• **Exercise**: In the entries that follow, find the line containing "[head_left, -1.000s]"; from there, copy every line exactly through the line containing "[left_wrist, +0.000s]".

Dataset records
= Beginning of Section =

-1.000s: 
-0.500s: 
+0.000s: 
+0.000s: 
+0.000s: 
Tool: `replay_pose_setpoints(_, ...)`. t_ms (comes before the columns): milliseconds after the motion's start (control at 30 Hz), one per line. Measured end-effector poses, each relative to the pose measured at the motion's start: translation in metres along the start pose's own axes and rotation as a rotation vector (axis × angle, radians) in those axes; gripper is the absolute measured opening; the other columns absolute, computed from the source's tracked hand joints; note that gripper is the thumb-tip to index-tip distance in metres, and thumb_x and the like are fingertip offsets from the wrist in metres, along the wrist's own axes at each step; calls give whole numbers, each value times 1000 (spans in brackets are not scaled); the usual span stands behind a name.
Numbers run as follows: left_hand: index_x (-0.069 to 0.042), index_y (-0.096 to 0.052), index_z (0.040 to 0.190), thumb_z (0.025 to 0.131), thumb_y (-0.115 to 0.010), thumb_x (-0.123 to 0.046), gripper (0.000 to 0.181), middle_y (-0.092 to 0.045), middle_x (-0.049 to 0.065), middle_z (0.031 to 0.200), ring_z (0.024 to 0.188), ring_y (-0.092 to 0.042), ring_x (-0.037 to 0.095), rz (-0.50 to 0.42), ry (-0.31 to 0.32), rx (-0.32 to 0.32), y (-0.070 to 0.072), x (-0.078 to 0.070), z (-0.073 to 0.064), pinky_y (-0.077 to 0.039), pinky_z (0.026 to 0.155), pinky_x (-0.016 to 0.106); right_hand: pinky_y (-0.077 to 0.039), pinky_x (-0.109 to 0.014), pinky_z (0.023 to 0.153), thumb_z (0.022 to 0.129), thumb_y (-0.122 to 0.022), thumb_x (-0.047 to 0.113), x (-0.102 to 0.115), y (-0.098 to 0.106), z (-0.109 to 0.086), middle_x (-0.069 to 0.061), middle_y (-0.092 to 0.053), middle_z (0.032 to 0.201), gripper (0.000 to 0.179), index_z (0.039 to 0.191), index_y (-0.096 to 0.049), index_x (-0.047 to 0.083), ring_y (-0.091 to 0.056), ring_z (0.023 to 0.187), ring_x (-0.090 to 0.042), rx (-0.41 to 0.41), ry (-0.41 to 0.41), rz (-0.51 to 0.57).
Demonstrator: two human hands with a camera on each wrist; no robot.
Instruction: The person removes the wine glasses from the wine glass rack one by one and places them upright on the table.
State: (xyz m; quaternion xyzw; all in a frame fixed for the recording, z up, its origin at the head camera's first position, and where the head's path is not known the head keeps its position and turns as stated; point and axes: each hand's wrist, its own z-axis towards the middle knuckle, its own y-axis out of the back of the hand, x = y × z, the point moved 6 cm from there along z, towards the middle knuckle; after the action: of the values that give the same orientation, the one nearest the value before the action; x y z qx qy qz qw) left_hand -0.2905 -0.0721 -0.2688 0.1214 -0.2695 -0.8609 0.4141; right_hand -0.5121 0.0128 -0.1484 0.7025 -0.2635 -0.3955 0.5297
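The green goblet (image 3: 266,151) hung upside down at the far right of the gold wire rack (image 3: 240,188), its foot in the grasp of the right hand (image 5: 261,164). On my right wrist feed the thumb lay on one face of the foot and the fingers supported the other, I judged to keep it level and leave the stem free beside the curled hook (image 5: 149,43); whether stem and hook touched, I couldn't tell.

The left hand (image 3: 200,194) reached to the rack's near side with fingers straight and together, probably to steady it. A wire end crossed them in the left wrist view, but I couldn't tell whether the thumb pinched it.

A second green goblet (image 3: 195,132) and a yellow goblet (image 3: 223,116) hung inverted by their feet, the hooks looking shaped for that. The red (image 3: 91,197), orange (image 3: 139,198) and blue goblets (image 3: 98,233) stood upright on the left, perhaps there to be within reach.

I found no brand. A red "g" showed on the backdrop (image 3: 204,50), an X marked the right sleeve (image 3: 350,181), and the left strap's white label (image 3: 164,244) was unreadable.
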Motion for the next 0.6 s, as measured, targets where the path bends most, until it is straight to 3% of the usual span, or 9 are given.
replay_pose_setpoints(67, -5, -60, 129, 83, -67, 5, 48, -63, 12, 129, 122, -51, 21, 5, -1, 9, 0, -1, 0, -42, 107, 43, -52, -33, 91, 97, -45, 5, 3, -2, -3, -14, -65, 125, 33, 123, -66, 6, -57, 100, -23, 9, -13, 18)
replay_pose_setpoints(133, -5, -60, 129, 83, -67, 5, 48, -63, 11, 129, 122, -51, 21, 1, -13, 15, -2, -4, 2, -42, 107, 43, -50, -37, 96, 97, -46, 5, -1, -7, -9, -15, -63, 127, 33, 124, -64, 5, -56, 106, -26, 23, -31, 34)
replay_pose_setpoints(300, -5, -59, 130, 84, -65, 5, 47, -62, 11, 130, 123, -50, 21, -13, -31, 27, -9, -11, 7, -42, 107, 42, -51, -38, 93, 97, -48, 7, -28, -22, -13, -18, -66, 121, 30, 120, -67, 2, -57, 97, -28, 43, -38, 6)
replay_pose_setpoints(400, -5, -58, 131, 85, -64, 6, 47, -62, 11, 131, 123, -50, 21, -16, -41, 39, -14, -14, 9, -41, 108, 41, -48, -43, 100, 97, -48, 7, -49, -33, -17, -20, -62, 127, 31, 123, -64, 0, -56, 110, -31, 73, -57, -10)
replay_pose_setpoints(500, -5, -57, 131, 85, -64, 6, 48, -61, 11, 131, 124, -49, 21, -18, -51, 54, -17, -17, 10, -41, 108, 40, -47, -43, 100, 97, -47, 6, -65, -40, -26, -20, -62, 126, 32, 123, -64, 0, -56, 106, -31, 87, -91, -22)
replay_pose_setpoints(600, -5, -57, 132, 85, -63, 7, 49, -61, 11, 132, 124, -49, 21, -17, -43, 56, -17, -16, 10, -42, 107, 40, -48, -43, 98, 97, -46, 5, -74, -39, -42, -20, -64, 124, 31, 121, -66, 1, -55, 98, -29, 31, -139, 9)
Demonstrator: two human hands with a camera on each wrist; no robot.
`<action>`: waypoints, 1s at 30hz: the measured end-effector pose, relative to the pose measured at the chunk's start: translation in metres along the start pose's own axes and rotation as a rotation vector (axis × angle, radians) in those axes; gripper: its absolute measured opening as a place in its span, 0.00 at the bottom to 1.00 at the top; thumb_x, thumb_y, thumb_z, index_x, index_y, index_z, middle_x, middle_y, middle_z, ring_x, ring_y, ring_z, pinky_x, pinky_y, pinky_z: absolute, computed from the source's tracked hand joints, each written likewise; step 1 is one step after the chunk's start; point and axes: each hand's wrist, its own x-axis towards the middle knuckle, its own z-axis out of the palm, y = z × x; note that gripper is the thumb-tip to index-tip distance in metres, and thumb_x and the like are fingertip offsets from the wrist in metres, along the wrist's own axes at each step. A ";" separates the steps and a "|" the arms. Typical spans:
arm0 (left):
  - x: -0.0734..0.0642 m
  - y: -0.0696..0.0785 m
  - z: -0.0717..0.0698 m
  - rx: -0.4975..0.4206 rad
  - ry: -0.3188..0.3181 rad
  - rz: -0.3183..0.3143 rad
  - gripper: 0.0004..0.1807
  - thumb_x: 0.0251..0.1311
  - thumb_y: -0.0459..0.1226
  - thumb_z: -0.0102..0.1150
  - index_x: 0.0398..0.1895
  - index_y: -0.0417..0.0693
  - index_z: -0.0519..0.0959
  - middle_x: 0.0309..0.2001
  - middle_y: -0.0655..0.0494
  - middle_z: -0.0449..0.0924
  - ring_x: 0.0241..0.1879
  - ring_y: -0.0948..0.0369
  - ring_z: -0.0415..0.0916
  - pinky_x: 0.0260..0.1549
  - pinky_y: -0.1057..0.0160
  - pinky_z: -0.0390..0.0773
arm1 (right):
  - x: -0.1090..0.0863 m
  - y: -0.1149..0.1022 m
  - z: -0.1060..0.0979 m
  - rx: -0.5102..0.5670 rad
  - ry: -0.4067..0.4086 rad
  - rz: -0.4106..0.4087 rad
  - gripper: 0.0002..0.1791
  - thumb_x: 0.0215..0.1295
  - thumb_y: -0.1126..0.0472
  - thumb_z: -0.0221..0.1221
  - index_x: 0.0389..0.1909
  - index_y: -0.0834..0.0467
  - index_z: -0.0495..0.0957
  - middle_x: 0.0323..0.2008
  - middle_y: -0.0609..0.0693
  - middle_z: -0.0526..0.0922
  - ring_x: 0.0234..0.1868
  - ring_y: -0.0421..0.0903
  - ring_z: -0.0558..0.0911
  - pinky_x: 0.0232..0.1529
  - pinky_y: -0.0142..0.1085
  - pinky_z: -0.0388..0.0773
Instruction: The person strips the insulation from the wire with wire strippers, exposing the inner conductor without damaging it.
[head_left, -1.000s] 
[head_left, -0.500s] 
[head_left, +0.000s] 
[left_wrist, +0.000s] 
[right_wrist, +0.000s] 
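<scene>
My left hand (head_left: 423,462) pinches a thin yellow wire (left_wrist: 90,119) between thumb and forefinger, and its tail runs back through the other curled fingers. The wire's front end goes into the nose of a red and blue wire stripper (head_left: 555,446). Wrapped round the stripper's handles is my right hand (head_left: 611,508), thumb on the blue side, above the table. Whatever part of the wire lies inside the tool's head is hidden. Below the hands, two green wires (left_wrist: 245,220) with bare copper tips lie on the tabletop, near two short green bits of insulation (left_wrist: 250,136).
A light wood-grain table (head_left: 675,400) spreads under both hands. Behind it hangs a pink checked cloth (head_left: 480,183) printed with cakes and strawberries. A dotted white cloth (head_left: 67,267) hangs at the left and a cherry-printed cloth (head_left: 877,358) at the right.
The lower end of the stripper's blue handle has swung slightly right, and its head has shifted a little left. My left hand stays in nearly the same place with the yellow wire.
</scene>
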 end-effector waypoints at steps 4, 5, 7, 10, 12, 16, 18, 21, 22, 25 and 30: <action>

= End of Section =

• **Completed exercise**:
[head_left, -1.000s] 
[head_left, -0.500s] 
[head_left, +0.000s] 
[left_wrist, +0.000s] 

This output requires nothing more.